Tool reference · Save & recall
memory_recall_iterative
Answers multi-step questions by splitting them into sub-questions, searching for each, and letting an LLM planner decide when enough evidence has been found.
local stdio server read-only
Caution. Needs an LLM provider for decomposition and planning; each iteration adds at least one LLM call, so it is much slower than memory_recall.
When to use
- The question needs facts from several records chained together ("which service did the person who wrote the auth module move to?").
- A single memory_recall returns only part of what you need.
- You want to see which sub-queries were run and what each one found.
Parameters
| Name | Type | Default | Description |
|---|---|---|---|
queryrequired | string | — | — |
project | string | — | — |
max_iters | integer | 4 | (min 1, max 12) |
k_per_iter | integer | 10 | (min 1, max 50) |
llm_model | string | "configured" | — |
Example
Arguments
{
"query": "Why did we move the billing job off Redis, and what replaced it?",
"project": "my-api",
"max_iters": 3,
"k_per_iter": 5
} Result shape
{
"query": "Why did we move the billing job off Redis, and what replaced it?",
"iterations_used": 2,
"terminated_reason": "converged",
"sub_queries": [
"billing job Redis lock problem",
"billing job lock replacement"
],
"partial_answers": [
"The Redis lock expired mid-run twice."
],
"evidence_count": 2,
"evidence": [
{
"id": 1842,
"type": "decision",
"project": "my-api",
"content": "Use PostgreSQL advisory locks for the nightly billing job…",
"score": 0.91
}
],
"provenance": {
"iters": [],
"elapsed_ms": 1840.2,
"evidence_count": 2
}
} terminated_reason is one of converged, max_iters, no_progress, decomposer_empty, search_error or planner_error.

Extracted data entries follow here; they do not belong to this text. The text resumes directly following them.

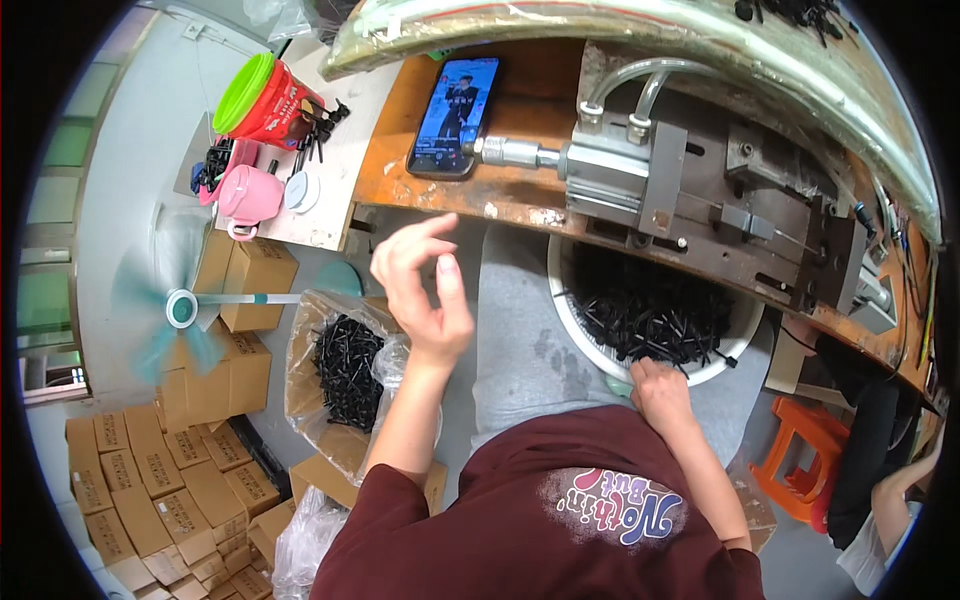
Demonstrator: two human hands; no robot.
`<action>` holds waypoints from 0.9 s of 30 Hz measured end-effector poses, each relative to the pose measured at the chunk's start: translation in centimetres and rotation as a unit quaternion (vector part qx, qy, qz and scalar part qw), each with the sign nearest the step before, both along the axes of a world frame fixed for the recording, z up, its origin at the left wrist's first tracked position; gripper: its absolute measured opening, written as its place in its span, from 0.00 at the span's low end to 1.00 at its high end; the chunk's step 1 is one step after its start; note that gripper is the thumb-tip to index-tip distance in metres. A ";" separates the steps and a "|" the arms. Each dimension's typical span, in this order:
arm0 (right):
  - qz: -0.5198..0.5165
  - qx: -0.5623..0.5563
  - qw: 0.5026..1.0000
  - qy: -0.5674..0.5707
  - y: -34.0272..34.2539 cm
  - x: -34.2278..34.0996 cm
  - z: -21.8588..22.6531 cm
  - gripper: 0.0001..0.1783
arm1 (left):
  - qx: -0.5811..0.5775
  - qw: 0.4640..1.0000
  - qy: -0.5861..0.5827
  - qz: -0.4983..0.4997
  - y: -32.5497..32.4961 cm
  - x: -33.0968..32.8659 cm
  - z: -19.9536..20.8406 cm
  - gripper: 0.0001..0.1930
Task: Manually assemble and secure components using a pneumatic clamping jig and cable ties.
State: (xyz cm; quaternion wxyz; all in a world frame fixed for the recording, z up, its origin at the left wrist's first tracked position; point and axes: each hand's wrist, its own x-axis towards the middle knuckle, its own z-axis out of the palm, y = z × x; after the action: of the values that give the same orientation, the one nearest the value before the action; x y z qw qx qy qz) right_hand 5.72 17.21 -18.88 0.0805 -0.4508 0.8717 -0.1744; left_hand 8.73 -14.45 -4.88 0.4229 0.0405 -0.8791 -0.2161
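Note:
My left hand (422, 290) is raised in front of the bench edge, its fingers loosely bent and apart with nothing in them. At the near rim of a white round basket (592, 352) on my lap, my right hand (662, 396) has its fingers closed. Whether it grips the rim or a small piece is hidden. A heap of thin black plastic parts (650, 315) fills the basket. Above it on the bench stands a metal clamping fixture (700, 200) with an air cylinder (607, 175).
A phone (455, 115) lies beside the cylinder's rod. Left of me are a lined carton of black parts (347, 372), a spinning fan (181, 308), stacked cartons (160, 480), a red bucket (270, 105) and a pink cup (250, 195). An orange stool (790, 455) and another person's arm (900, 500) are at right.

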 end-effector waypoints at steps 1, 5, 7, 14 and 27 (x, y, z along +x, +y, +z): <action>-0.004 -0.011 1.000 -0.008 0.2 0.1 0.3 0.04 | -0.006 1.000 -0.013 0.013 -0.8 -0.1 0.2 0.08; -0.032 -0.063 0.997 -0.044 0.8 0.2 2.4 0.06 | -0.008 0.999 -0.025 0.034 -4.1 -2.8 0.8 0.25; -0.048 -0.097 0.993 -0.056 1.1 0.4 3.6 0.07 | -0.015 0.999 -0.020 0.041 -5.4 -4.9 1.0 0.28; -0.015 -0.138 0.987 0.083 1.1 0.0 8.2 0.10 | -0.112 0.990 -0.077 0.036 -7.9 -7.8 1.3 0.33; -0.203 -0.416 0.839 0.284 1.5 -23.1 30.4 0.11 | -0.086 0.982 0.129 -0.108 -1.1 -11.4 13.9 0.04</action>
State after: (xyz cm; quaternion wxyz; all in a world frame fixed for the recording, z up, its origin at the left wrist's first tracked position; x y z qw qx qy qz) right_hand -17.43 18.72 11.56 -0.4032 -0.2843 0.7737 -0.3975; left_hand -2.66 -15.54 9.01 0.5086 -0.1189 -0.8318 -0.1876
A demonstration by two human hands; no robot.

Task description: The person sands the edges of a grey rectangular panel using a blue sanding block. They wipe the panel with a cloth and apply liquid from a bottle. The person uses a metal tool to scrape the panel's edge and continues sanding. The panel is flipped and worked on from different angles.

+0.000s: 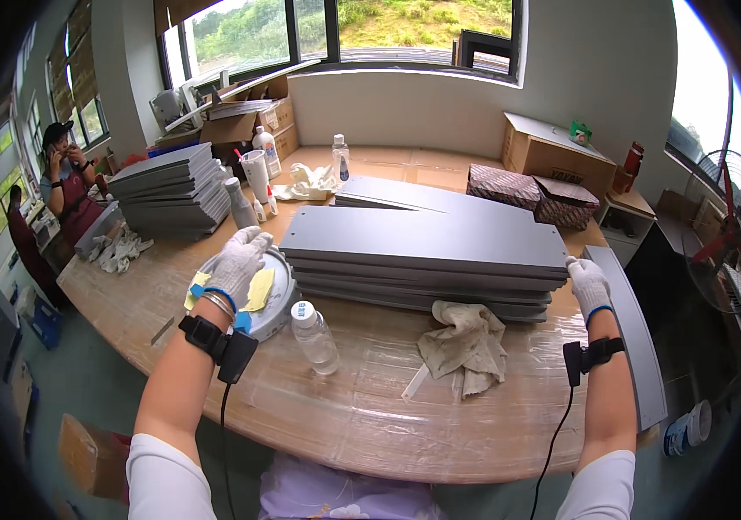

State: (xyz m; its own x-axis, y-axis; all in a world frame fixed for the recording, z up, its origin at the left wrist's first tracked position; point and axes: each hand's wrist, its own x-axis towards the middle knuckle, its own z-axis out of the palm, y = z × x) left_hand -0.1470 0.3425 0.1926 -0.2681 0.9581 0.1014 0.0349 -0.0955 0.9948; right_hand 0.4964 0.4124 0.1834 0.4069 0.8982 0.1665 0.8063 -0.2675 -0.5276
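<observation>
A stack of long grey flat panels (422,236) lies across the table in front of me. My left hand (239,260), in a white knitted glove, hovers over a round pale tub lid (277,303), just off the panels' left end. Its fingers reach out loosely, with nothing visible in them. Yellow pieces of cloth or sponge (258,289) sit on the lid under that hand. At the stack's right end, my gloved right hand (589,282) has its fingers curled at the top panel's corner; their undersides are hidden. Another long grey panel (626,334) lies beside that forearm.
A clear bottle (317,345) with a white cap and a crumpled rag (465,347) are nearest me. Another panel stack (171,191) stands at left, cardboard boxes (552,147) at back right. A person (71,186) stands at far left; a fan (721,234) is at right.
</observation>
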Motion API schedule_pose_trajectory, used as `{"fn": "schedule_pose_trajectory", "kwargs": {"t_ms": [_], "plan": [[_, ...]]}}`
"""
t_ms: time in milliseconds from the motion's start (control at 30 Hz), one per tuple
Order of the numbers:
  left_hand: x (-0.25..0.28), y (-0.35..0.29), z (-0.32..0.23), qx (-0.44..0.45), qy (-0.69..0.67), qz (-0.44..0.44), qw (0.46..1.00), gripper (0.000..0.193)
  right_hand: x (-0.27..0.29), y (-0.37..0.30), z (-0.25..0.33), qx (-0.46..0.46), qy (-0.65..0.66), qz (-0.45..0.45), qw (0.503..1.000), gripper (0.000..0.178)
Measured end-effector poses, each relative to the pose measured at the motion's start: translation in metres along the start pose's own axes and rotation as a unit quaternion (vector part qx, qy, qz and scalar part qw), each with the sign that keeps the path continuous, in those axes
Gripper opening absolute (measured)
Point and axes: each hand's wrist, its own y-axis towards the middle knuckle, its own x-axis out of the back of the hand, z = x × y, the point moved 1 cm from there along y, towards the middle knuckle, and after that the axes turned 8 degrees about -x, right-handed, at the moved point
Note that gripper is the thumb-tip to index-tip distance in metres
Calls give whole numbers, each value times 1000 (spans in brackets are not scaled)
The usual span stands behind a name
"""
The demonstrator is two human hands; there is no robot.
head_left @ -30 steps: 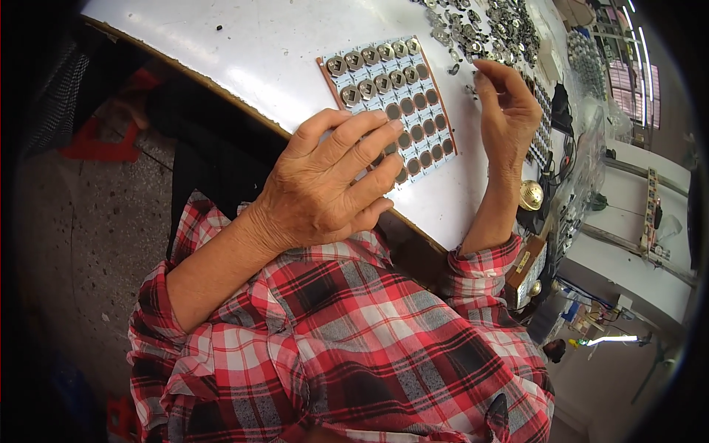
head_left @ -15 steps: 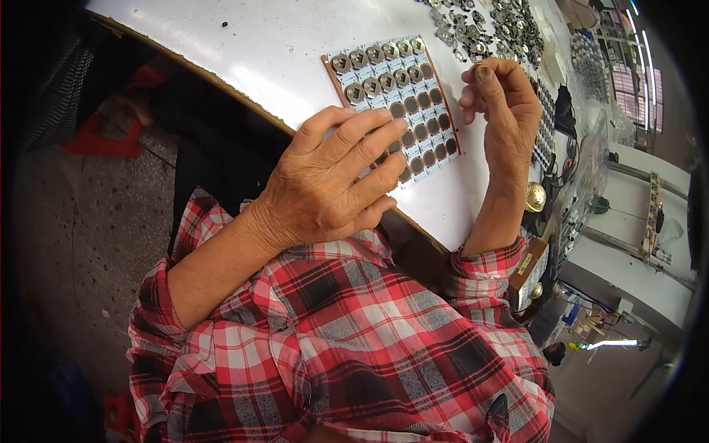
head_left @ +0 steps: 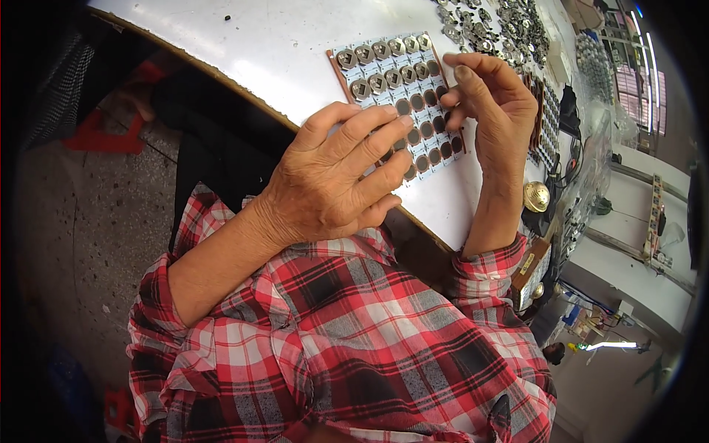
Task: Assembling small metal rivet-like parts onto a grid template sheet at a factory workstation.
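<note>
Left hand (head_left: pixel 332 173) is spread open over light-blue rectangular board (head_left: pixel 422 116) with round silver discs (head_left: pixel 380 50), flat on white table (head_left: pixel 273 52). Right hand (head_left: pixel 491 107) curls at board's right edge; can't tell if it's pinching anything.

Both hands (head_left: pixel 321 173) are at a panel (head_left: pixel 396 93) bearing metal discs (head_left: pixel 392 78).
</note>
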Motion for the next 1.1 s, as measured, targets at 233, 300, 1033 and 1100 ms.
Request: {"fn": "schedule_pose_trajectory", "kwargs": {"t_ms": [233,300,1033,1100], "plan": [[-2,0,1,-9,2,-6,1000,40,-8,4,-5,25,-39,-23,999,16],[-3,-1,1,-6,-2,-8,1000,41,-9,5,-7,35,-71,-33,996,16],[2,3,-4,8,-2,6,1000,47,-2,9,-11,102,-190,12,976,16],[2,2,-6,9,-10,13,1000,48,-1,10,-9,107,-190,21,976,16]]}}
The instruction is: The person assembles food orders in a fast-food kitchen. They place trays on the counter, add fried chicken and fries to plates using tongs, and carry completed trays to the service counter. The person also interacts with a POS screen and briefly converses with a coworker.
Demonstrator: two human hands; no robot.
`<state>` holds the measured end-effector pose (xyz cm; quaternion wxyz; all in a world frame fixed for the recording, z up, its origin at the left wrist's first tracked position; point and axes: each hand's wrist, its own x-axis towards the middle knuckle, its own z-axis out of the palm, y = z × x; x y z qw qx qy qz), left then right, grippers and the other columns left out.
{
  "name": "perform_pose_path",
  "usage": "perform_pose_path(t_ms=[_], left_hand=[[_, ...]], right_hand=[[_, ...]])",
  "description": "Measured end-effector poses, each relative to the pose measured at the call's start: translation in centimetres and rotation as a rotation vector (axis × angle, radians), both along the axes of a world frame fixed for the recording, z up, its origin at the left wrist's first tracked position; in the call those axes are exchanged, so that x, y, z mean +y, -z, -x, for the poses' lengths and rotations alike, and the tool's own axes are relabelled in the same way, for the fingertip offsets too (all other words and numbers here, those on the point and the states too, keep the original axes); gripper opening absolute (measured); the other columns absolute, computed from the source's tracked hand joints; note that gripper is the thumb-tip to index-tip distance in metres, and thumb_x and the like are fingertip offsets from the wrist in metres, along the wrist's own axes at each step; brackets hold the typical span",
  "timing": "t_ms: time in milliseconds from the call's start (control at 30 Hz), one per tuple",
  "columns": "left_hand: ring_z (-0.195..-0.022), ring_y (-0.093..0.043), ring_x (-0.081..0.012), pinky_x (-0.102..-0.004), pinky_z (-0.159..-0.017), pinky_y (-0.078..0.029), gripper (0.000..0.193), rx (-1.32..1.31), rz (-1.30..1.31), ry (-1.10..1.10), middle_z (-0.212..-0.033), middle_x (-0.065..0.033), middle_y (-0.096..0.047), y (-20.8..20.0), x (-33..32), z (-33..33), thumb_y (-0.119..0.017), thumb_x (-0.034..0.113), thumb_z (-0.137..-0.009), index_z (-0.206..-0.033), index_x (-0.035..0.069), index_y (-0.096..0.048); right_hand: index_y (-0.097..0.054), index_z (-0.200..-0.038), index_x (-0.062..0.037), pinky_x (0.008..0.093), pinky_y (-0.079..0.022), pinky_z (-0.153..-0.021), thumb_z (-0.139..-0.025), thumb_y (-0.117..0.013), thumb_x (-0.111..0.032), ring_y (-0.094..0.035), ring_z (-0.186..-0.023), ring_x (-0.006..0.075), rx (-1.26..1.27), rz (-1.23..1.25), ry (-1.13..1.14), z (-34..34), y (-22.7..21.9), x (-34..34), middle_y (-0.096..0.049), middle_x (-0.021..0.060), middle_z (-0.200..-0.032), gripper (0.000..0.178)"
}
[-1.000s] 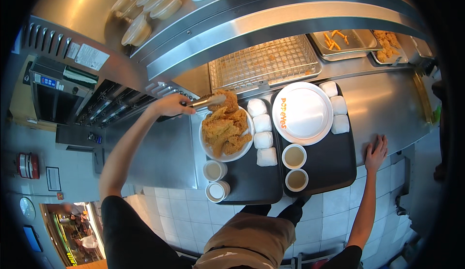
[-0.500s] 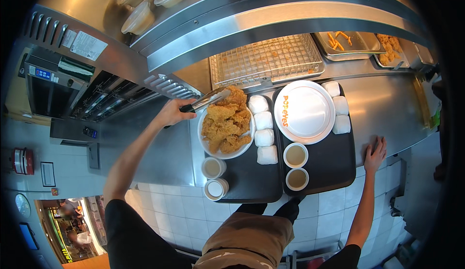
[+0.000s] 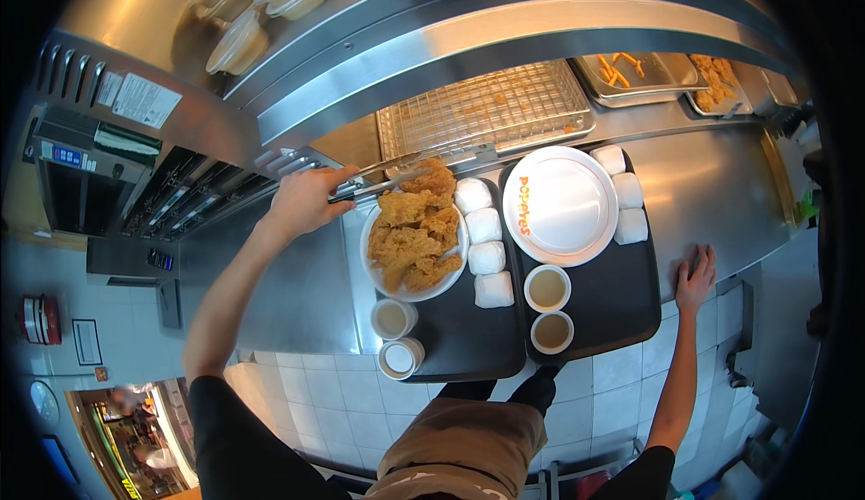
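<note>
Metal surface bearing two black trays that seem to jut past its front edge; a bump could shift them. Plate at the left tray's far-left corner, heaped with fried chicken; pieces may topple if the tongs slip. Left hand clamped on the tongs; right hand empty, fingers loosely apart near the front edge. Cups could spill if jolted.

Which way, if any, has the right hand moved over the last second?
No. Judged against the counter and the right-hand tray, the right hand rests at the same front-edge spot, no clear shift.
</note>
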<state>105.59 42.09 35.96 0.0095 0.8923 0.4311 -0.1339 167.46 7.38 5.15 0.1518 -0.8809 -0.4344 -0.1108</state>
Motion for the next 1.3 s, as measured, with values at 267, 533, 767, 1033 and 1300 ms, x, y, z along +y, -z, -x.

Values are illustrative; the keys follow the server's handler. MCP clients receive the result as JSON text content.
Server description
The description the server sends to your agent in tools/list, captured from the v14.7.0 source:
IRCoT-style iterative retrieval. Decomposes the query into sub-questions, retrieves per sub-question, and asks a planner LLM whether more retrieval is needed. Best for multi-hop questions. Returns unified evidence + provenance per iteration.